Do not accept unreasonable delays, no response, or amendments that violate the law. Negotiating with insurance companies is stressful. Afterall, they write the contracts, have teams of attorneys and extensive resources to manage them and are profit-driven as opposed to patient eye health driven like you are.

Even more reason to scrupulously examine what you are committing to on behalf of your patients and your business. If you are familiar with the law and take the initiative to review each contract you sign, you are more likely to obtain better outcomes than those who wait to see when and how insurers will respond.

Don’t wait for the insurer to contact you. It’s your contract – stay in the driver’s seat.

4. Keep a log of insurance violations or problems and report any violations to the Insurance Division and copy OOPA and AOA.

Specifically, if an insurer is NOT complying with the law, contact the Consumer Advocacy Department of the Dept. of Insurance, at 888.877.4894 where you complete a form and the Dept. will respond. Copy OOPA and AOA on your complaint. Not only is this important for your own practice, but the only way OOPA and AOA’s advocacy leadership will know if there is a pattern of abuse is if our doctors keep us informed.

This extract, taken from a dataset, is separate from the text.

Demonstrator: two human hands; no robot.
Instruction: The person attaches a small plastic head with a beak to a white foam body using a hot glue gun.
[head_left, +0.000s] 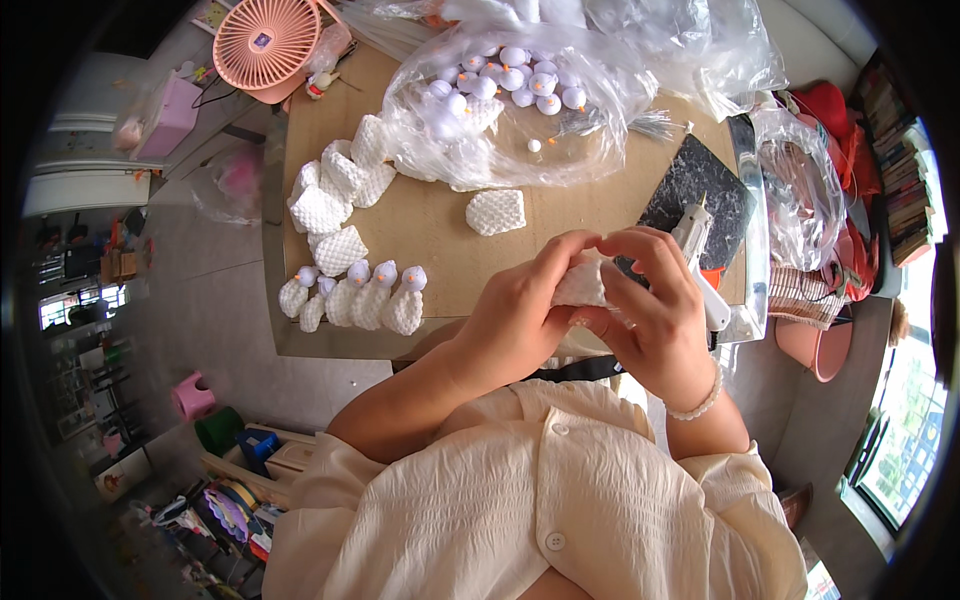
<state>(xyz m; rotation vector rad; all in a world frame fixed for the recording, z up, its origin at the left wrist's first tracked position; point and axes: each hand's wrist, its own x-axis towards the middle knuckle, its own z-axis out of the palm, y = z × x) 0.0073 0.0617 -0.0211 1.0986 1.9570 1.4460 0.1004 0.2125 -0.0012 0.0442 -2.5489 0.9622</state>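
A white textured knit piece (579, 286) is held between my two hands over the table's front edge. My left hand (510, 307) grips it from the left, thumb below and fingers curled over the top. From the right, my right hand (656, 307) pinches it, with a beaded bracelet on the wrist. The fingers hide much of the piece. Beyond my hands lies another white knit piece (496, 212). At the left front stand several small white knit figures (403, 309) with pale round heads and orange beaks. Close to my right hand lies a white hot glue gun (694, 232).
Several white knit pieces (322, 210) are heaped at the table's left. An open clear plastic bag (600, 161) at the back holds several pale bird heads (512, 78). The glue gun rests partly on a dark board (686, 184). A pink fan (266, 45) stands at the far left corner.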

What does the law say and why should I care?

Implementation for new vision contracts begins on January 1, 2016, and upon renewal dates after that for existing contracts. The new law applies both to “vision only” plans, as well as “full insurers”.

It is absolutely critical that you as optometric physicians fully understand how important to your own practice it is to get and remain personally involved in the negotiation and monitoring of all managed care contracts.

The new law has four key aspects:

1. Insurers cannot force doctors to accept fixed rates or discounts for vision services and materials that are not paid wholly or in part by insurance (i.e., discounted second pairs, sunglasses, etc.).

2. Insurers cannot force doctors to accept one vision plan in order to participate in another plan (i.e., medical panels).

3. Insurers cannot force doctors either “directly or indirectly” to use only certain suppliers for insured vision materials (i.e., insurer owned or contracted labs).

4. Insurers cannot change the terms, contractual discount or reimbursement rates without a signed acknowledgment that the vision care provider agrees to the changes.